Repeat only what runs from the line with "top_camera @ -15" through the last line of the data below, both included, keeping every word as it is and leaving out the pictures.

# RECORDED INFORMATION:
---------------

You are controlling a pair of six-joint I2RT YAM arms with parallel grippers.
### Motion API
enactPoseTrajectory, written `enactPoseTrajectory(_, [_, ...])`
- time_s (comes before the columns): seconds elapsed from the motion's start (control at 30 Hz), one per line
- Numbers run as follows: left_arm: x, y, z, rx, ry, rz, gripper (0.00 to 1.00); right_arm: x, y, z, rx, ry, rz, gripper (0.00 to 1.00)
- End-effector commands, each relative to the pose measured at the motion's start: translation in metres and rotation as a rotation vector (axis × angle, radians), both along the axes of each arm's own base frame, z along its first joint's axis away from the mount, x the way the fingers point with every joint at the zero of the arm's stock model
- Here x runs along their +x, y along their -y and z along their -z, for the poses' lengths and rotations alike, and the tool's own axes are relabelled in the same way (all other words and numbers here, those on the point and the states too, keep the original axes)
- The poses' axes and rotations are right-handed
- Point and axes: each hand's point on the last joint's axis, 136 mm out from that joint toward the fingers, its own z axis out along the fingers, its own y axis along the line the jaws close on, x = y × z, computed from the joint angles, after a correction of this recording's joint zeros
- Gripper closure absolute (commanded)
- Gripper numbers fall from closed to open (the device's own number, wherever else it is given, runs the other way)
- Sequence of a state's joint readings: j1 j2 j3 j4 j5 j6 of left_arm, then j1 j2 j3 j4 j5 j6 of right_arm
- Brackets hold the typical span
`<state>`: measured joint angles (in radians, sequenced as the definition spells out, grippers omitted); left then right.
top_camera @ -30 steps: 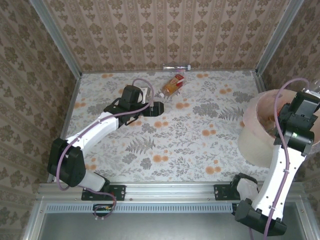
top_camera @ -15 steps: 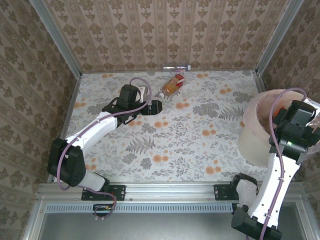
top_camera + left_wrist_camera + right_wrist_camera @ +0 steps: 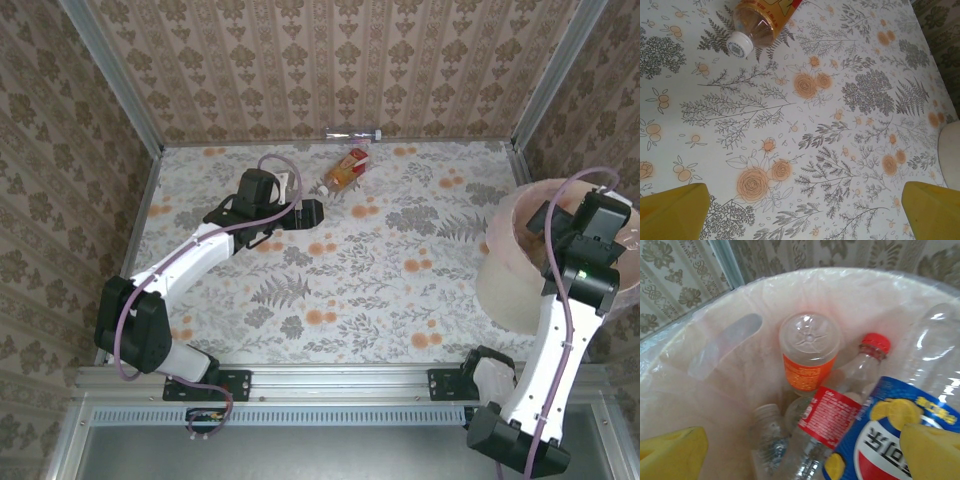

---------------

# OUTPUT BELOW:
top_camera @ -15 steps: 
top_camera + left_wrist_camera + right_wrist_camera @ +0 steps: 

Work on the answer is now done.